Ola : L’intégralité du line-up sont des artistes résidents chez nous. Pour nous ça faisait sens de les programmer sur ces 3 jours. La FIMEB et Ola ont un gros point commun, celui de vouloir exporter la scène bordelaise à l’échelle nationale. Par conséquent, nous avons pris un maximum de recul sur le choix des artistes. Encore, une fois, ça ne peut pas plaire à tout le monde. C’est le jeu : )

FIMEB : L’idée derrière la programmation du Club 360 c’était d’élaborer un panel varié des forces artistiques qui font la diversité de la scène bordelaise. Dans ce cadre, on voulait dessiner sur 3 jours un vrai panorama des esthétiques qui façonnent l’identité de notre scène. On a également eu à coeur de mêler des personnes aux parcours plus confirmés avec d’autres qui sont en train de construire pas à pas leur projet artistique. On est persuadé que l’émulation de tous ces profils est nécessaire à l’émergence de la scène en-dehors de ses frontières.

La FIMEB veut-elle ouvrir le champ des possibles pour défendre des entités artistiques individuelles ? Va-t-il y avoir des accompagnements mis en place pour les producteurs indépendants (au sens en dehors d’un crew) ?
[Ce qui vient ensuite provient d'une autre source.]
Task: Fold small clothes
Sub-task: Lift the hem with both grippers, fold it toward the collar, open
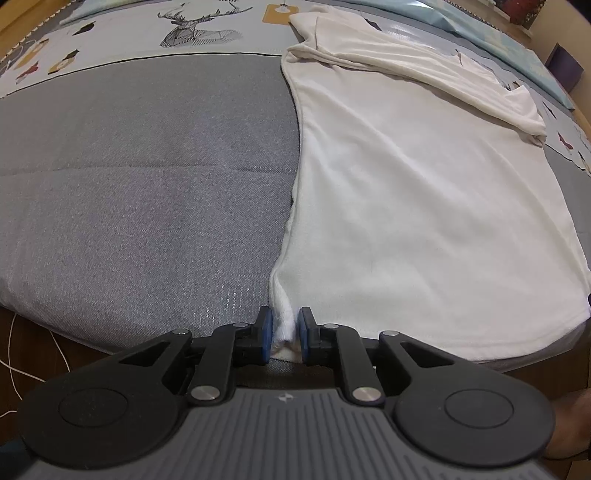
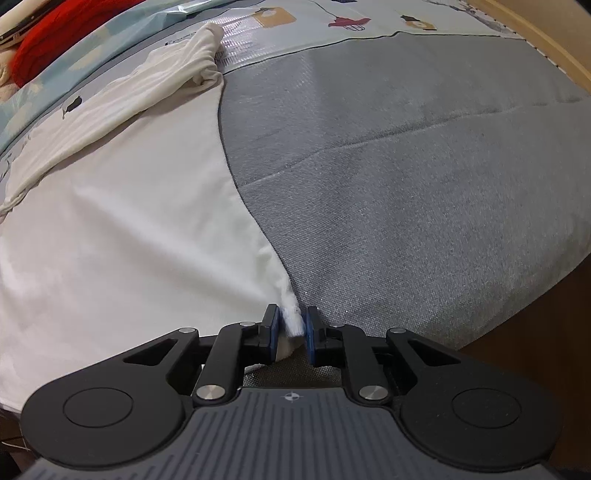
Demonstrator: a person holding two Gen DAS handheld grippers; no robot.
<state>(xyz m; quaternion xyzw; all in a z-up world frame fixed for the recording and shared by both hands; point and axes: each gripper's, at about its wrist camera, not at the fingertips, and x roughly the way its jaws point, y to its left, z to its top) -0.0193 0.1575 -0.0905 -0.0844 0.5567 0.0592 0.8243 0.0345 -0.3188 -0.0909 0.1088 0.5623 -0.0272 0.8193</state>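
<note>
A white T-shirt (image 1: 424, 206) lies spread on a grey mat (image 1: 147, 192), its sleeves folded in across the far end. My left gripper (image 1: 285, 334) is shut on the shirt's near left hem corner, a pinch of white cloth between its blue pads (image 1: 266, 332). In the right wrist view the same shirt (image 2: 122, 221) fills the left side. My right gripper (image 2: 291, 334) is shut on the near right hem corner, cloth bunched between its pads (image 2: 274, 332). Both corners sit at the mat's near edge.
The grey mat (image 2: 406, 177) lies on a printed bedsheet (image 1: 147, 33) with deer and bird figures. A red cloth (image 2: 66, 26) lies at the far left. A wooden bed frame (image 2: 546, 33) runs along the right. White cords (image 1: 14, 354) hang at the near left.
</note>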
FIMEB : Ouvrir le champ des possibles nous laisse une grande latitude d’action mais toujours est-il que oui, en tant qu’acteur fédérant de nombreuses entités à travers la ville, c’est notre rôle aussi de réfléchir à d’autres façons de promouvoir notre scène et cela passe évidemment en premier lieu par nos artistes. Cette dimension artistique du projet va se construire peu à peu, au fil des projets, mais il est certain que la FIMEB doit jouer son rôle dans cette partie importante du développement de la scène locale. Soutenir les producteurs qui souhaitent émerger au sein de la FIMEB et s’ouvrir à l’ensemble de la scène est plus que jamais incontournable et sera un de nos chantiers principaux dans les mois à venir.